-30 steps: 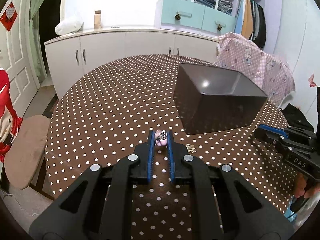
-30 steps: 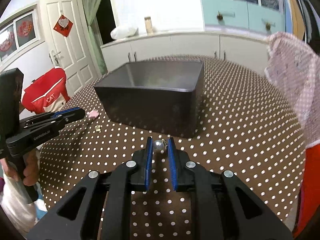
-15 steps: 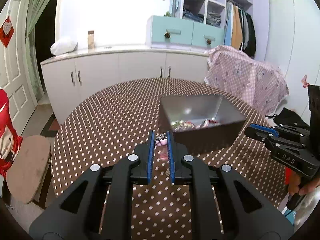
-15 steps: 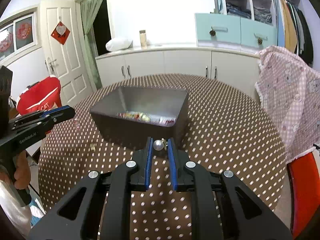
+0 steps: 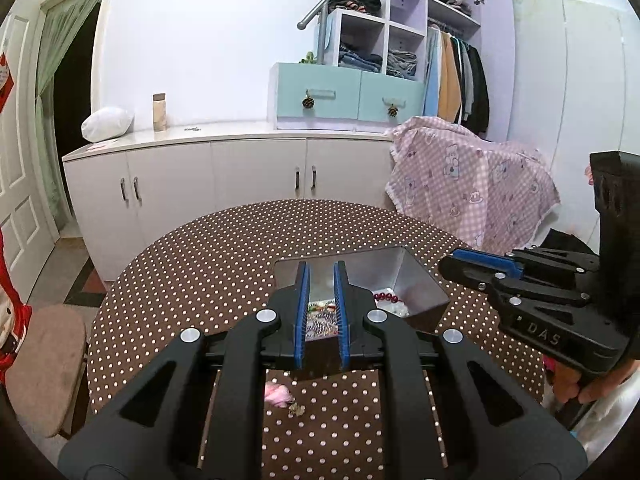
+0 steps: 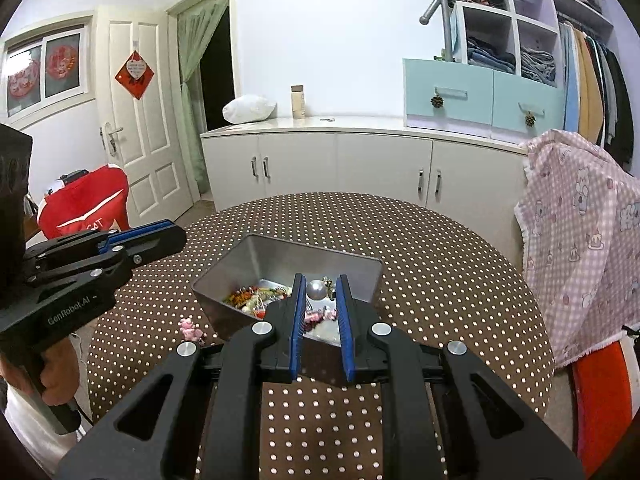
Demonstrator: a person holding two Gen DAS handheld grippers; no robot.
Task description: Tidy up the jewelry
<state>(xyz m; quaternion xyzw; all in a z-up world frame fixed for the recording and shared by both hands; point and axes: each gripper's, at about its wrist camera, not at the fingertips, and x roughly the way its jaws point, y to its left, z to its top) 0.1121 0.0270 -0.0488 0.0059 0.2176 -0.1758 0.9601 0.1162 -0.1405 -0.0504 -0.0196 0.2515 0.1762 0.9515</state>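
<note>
Nearest the left wrist camera, on the dotted brown tablecloth (image 5: 192, 280), lie a pink soft-looking trinket (image 5: 277, 394) and just beside it a tiny gold-coloured piece (image 5: 296, 409), both outside the box and under the gripper's body; in the right wrist view the pink trinket (image 6: 191, 329) sits near the box's left corner. Both look very light, the gold one small enough to skid or flip under a hard pad, so a low, slow pinch across the pink one's padded middle seems the safer hold, and the gold one likely needs the fingertips flat to the cloth. The left gripper (image 5: 321, 276) hangs over the near edge of the metal box (image 5: 424, 280), its jaws a little apart with nothing visibly between them. The right gripper (image 6: 321, 289) hovers above the box too, jaws slightly spread, a silver bead (image 6: 316, 289) with a small metal charm showing between the tips; whether the pads touch it or it is loose cannot be told. It is smooth, round, hard and prone to slip, so the charm or link beside it may give a surer hold. Farther in, the box (image 6: 280, 252) holds mixed jewellery: coloured beads, a red bead string (image 5: 386, 297) and pink pieces, light and tangle-prone.
</note>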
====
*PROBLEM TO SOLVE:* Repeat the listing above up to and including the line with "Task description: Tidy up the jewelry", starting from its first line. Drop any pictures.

*SOLUTION TO THIS EXERCISE:*
-30 steps: 
-30 steps: 
-15 steps: 
-15 steps: 
+0 steps: 
+0 steps: 
Demonstrator: a person holding two Gen DAS handheld grippers; no robot.
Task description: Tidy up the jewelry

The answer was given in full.